The paper introduces a novel framework that treats the vertical coordinate transformation in atmospheric models as a learnable, differentiable component and leverages automatic differentiation (AD) to compute exact geometric metric terms. Traditional terrain‑following coordinates such as sigma, hybrid, and SLEVE rely on analytically prescribed decay functions with fixed scale parameters, which often induce discretization errors—especially over steep topography—because the metric derivatives are approximated by finite differences.

To overcome these limitations, the authors develop a two‑dimensional non‑hydrostatic Euler solver on an Arakawa C‑grid using second‑order centered spatial differences and a third‑order strong‑stability‑preserving Runge‑Kutta time integrator. The solver is implemented in JAX, enabling end‑to‑end differentiability. The vertical coordinate is defined by

 z(x, ζ) = ζ + h(x)·B(ζ)

where h(x) is the terrain height and B(ζ) is a monotonic decay function. The new NEUVE (Neural Vertical Enhancement) coordinate parameterizes B(ζ) through an integral of a neural network‑generated density ρ₍ϕ₎(η) = log(1 + exp(f₍ϕ₎(η))) + ε, with f₍ϕ₎ being a three‑layer MLP (width = 64) using hyperbolic‑tangent activations. By integrating ρ₍ϕ₎ from the surface to a given ζ/H, strict monotonicity and the boundary conditions B(0)=1, B(H)=0 are guaranteed regardless of the learned weights.

The key methodological advance is the use of AD to obtain the Jacobian ∂z/∂x and ∂z/∂ζ, and consequently all metric coefficients, to machine precision. This eliminates the “geometric truncation error” that traditionally contaminates the pressure‑gradient term cₚ θ ∇π, which is the primary source of spurious horizontal and vertical motions over steep slopes.

Training proceeds by defining a physics loss based on the root‑mean‑square error (RMSE) between the model’s scalar density field µ (advected by a prescribed velocity field) and its analytical solution. A regularization term L_reg penalizes extreme coordinate distortions, and the total objective J(ϕ)=L_physics + λ L_reg is minimized using the Adam optimizer. At each iteration, a random topography is sampled (domain randomization), the corresponding NEUVE coordinate is constructed, metric terms are pre‑computed via AD, the forward model is integrated to a fixed horizon T, and gradients with respect to ϕ are back‑propagated through the entire time‑stepping loop.

Benchmark tests include linear advection, non‑linear density current, and a suite of terrain configurations (single bell‑shaped mountain, multi‑mountain, and randomly generated profiles). Results show that the learned NEUVE coordinate reduces the mean RMSE by a factor of 1.4–2 compared with Gal‑Chen, Hybrid (s = 1 km), and SLEVE (s₁ = 2 km, s₂ = 0.5 km) coordinates on the same grid resolution (Δx = 1 km, 40 vertical levels). More importantly, spurious vertical‑velocity striations that appear in the hybrid and SLEVE cases over slopes steeper than 30° are virtually eliminated in the NEUVE runs. Analysis of the learned decay profiles reveals a data‑driven adaptation: near the surface the coordinate follows the terrain closely, while higher up it transitions smoothly to near‑flat layers, effectively balancing the need for terrain conformity and numerical stability.

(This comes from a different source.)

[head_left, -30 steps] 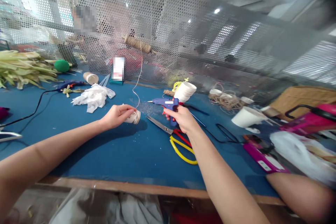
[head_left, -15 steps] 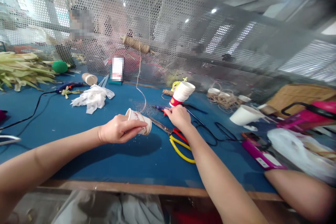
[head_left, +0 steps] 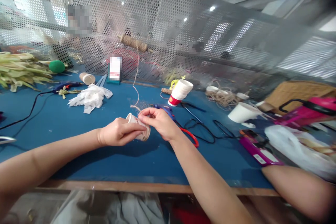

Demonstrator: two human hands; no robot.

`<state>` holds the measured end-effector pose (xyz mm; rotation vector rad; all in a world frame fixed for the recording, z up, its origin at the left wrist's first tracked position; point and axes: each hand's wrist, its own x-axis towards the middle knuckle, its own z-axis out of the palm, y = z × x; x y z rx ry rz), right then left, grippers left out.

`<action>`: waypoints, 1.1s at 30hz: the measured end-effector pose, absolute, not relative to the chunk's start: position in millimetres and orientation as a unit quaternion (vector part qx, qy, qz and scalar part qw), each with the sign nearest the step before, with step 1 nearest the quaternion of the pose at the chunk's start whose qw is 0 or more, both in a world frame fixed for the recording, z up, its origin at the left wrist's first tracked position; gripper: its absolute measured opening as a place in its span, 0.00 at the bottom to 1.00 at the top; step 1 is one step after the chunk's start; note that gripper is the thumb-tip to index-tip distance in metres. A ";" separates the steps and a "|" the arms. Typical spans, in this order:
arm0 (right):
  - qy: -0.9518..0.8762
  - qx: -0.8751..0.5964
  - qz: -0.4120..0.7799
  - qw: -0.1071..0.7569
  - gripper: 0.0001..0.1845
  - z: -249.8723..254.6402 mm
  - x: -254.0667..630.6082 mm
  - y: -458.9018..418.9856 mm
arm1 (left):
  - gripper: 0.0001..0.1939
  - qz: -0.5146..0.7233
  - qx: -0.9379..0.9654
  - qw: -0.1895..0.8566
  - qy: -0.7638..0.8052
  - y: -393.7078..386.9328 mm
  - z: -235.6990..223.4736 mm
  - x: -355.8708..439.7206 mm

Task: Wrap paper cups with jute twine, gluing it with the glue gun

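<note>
My left hand (head_left: 118, 132) is closed around a white paper cup (head_left: 131, 117), tipped on its side with its mouth toward the upper left. Thin twine (head_left: 137, 73) hangs from a spool (head_left: 133, 43) and bends over to the cup. At the cup's upper side, my right hand (head_left: 160, 121) pinches the twine between thumb and forefinger. Scissors (head_left: 191, 136) lie under my right wrist, only part of their red handle showing. Just behind that hand lies a blue glue gun (head_left: 168, 111), partly covered.
A stack of paper cups (head_left: 180, 92) stands behind my right hand. White crumpled plastic (head_left: 90, 98) and another glue gun (head_left: 67, 85) lie left. A white cup (head_left: 243, 112), a purple box (head_left: 258, 150) and another person's arm (head_left: 296, 189) are right. Perforated metal (head_left: 168, 42) closes the back.
My right hand has moved left from the glue gun and scissors to the cup and now pinches the twine. My left hand keeps hold of the cup in nearly the same place.
</note>
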<state>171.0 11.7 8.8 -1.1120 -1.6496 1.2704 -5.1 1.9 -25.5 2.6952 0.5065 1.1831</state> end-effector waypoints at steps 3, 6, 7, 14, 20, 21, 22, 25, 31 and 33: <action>-0.610 -0.436 0.493 0.442 0.10 12.2 175.3 10.8 | 0.13 0.422 0.859 0.176 0.231 0.1 -22.1 -3.5; -0.581 -0.435 0.481 0.492 0.10 15.9 178.8 9.7 | 0.14 0.427 0.817 0.256 0.289 -1.2 -18.3 -1.7; -0.578 -0.435 0.474 0.502 0.10 16.2 179.3 9.7 | 0.14 0.425 0.809 0.271 0.302 -1.5 -17.4 -1.3; -0.581 -0.454 0.442 0.511 0.12 10.8 178.2 12.3 | 0.14 0.418 0.795 0.305 0.317 -2.6 -16.6 0.0; -0.586 -0.447 0.444 0.510 0.12 8.8 175.8 13.1 | 0.14 0.416 0.802 0.295 0.312 -2.7 -17.3 0.2; -0.587 -0.444 0.444 0.511 0.12 8.3 175.4 13.2 | 0.14 0.416 0.803 0.293 0.311 -2.9 -17.4 0.2; -0.587 -0.442 0.444 0.513 0.11 7.8 175.1 13.3 | 0.14 0.416 0.803 0.291 0.311 -3.1 -17.5 0.1; -0.588 -0.445 0.441 0.511 0.12 6.2 174.8 13.7 | 0.14 0.420 0.803 0.287 0.311 -3.9 -17.4 -0.5; -0.588 -0.463 0.438 0.498 0.13 5.1 174.8 12.7 | 0.13 0.440 0.811 0.258 0.288 -5.9 -16.0 -2.4; -0.587 -0.462 0.444 0.494 0.13 5.0 174.5 12.0 | 0.13 0.449 0.813 0.244 0.281 -6.4 -15.4 -2.7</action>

A sensitivity study confirms that a three‑layer, 64‑unit MLP provides sufficient expressive power, while the regularization weight λ ≈ 10⁻³ and ε = 0.05 prevent over‑distortion. The learned coordinate generalizes to unseen topographies, indicating that the optimization captures a robust representation of the “terrain‑vertical interaction” rather than over‑fitting to specific shapes.

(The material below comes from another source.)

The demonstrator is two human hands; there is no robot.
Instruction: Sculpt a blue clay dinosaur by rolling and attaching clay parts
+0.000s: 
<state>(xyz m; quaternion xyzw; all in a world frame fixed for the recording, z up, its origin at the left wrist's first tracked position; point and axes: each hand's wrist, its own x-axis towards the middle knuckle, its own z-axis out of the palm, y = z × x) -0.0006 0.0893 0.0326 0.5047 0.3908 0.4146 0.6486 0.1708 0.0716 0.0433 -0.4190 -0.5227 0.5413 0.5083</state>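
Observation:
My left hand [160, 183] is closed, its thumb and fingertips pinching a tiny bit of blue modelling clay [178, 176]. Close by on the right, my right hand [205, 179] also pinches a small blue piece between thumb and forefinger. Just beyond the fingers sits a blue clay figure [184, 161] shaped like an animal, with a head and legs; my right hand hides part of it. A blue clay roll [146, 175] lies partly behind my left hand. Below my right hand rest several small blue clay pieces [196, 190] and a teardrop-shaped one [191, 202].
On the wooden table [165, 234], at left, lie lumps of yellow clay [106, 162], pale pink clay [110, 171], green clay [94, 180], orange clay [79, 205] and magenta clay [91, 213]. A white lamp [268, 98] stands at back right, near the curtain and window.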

The authors discuss several implications: (1) exact metric computation via AD removes a longstanding source of error in terrain‑following models; (2) treating the coordinate as a trainable component opens the door to joint optimization of discretization, physics, and sub‑grid parameterizations; (3) the framework is modular and can be extended to three‑dimensional global models, to include moisture, radiation, and chemistry, or to couple with data‑driven forecast components. Future work will explore large‑scale training on realistic orography, integration with operational NWP pipelines, and the impact on extreme‑event prediction.

In summary, this study demonstrates that automatic differentiation can be harnessed not only for calibrating physical parameterizations but also for designing the numerical grid itself, yielding more accurate, less grid‑dependent simulations of atmospheric flow over complex terrain.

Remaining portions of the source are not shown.